WW: What was the experience like working with Hermes? Do you feel a personal connection with Hermès ‘s Flâneur Forever, or the brand itself?
EG: Hermès is giving emerging artist a platform to create works that are liberating and sententious with almost the entire input coming straight from the artists, themselves. I am entirely “create as I go”, experimental/process type artist, therefore I don’t usually produce drawings or sketches of work beforehand. I prefer to create things on a trial and error basis and use it if I like it in my oeuvre of spirited paintings, murals or collages.

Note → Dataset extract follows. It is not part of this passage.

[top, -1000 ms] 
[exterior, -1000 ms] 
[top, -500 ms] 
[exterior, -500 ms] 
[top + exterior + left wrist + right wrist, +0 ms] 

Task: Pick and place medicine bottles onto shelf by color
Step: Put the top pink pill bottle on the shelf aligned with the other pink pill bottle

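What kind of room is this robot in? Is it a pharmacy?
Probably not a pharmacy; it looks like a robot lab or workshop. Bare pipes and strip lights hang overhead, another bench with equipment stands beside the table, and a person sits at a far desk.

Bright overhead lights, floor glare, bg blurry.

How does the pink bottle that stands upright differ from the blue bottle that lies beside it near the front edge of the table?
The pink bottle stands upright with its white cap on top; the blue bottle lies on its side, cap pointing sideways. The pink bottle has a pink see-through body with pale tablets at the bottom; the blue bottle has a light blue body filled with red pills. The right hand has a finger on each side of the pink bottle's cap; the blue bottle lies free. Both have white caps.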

After five or six months of weekly meetings, emails, creating drawings and renderings, working on countless prototypes, and communicating how the windows would look when it finally came to fruition just before the Summer 2015 season began I realized this experience has not only helped me grow as an artist, but also given me a eye-opening opportunity to appreciate the art form Hermès s uses to craft each collection. Being that I was approached with the theme of “Flâneur,” which means “stroller,” “lounger,” “wanderer,” I wanted to have elements that would transcend the viewer through imagery of an urban explorer or the connoisseur of a city landscape.
WW: In many of your pieces there is an aspect of nostalgia and childlike playfulness, how did you incorporate that aspect into your work with Hermès s?

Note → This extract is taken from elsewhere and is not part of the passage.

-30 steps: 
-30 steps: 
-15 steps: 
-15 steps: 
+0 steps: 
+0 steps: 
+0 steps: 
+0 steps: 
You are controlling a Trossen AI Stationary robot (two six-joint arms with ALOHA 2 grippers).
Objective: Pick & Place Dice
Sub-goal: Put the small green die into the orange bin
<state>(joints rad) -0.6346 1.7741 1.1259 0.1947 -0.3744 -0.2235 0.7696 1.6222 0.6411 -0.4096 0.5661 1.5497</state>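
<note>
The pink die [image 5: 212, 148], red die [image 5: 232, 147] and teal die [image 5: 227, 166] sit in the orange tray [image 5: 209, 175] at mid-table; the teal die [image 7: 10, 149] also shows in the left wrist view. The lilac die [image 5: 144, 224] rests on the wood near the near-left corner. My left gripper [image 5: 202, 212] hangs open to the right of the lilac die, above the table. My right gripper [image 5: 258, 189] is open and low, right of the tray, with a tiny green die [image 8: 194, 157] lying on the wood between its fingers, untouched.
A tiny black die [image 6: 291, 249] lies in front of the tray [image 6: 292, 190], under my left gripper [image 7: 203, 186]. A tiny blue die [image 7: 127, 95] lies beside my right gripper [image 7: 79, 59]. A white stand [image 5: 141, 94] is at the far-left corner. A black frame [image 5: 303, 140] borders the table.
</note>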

EG: I tend to have an optimistic approach to creating my works and personal liberation is key with everything I do. Many of the elements that are juxtaposed in the Hermès windows appear to flicker, and pulsate which leaves the viewers visual tension ravenous and curious of what’s next as their perception of view changes from one window to another. It’s a constant form of play and I ultimately feel that’s how children view and think, with constant curious fantasy.
I often romanticize about crayons and Lite Brite, both essential tools of my early childhood. Many of the color choices I use can be comparable to opening a fresh box of crayons and seeing the crisp vibrancy for the first time, or plugging the pegs into a lite brite machine and finally seeing a glowing neon pink come to life.
That nostalgic feeling alone gives me a plethora of inspiration to get lost in. Which is why I titled the piece “I tried to find you but I got lost in my imagination.”
WW: In another interview, you mentioned that New Yorkers veer away from color. Why did you want to incorporate color for this project?
EG: One is inclined to draw comparisons between my penchant for a reduced, primary color-palette, and that of the Fauves in the early part of the 20th Century, especially when considering my ties to French Creole art, which often includes large fields of color. But in French there is a word we use “sauvage.” It means wild one, or one without inhibitions. I tend to be fearless with how I experiment and organize my color palette, keeping it bold, fresh, with a mixture of opposing hues.
There is something I still romanticize about with my roots and my French/Cajun/Créole upbringing. You can find authentic, brilliant color in some of the liveliest cities in the world, some of them being in south Louisiana, more so in New Orleans. Those Cajun/French roots are very similar to that of Flâneur, as one may find the culture very relaxed, sometimes idled with no specific purpose, yet is immensely attuned to its history, culture, art and character. That is something I wanted to bring with me to New York City.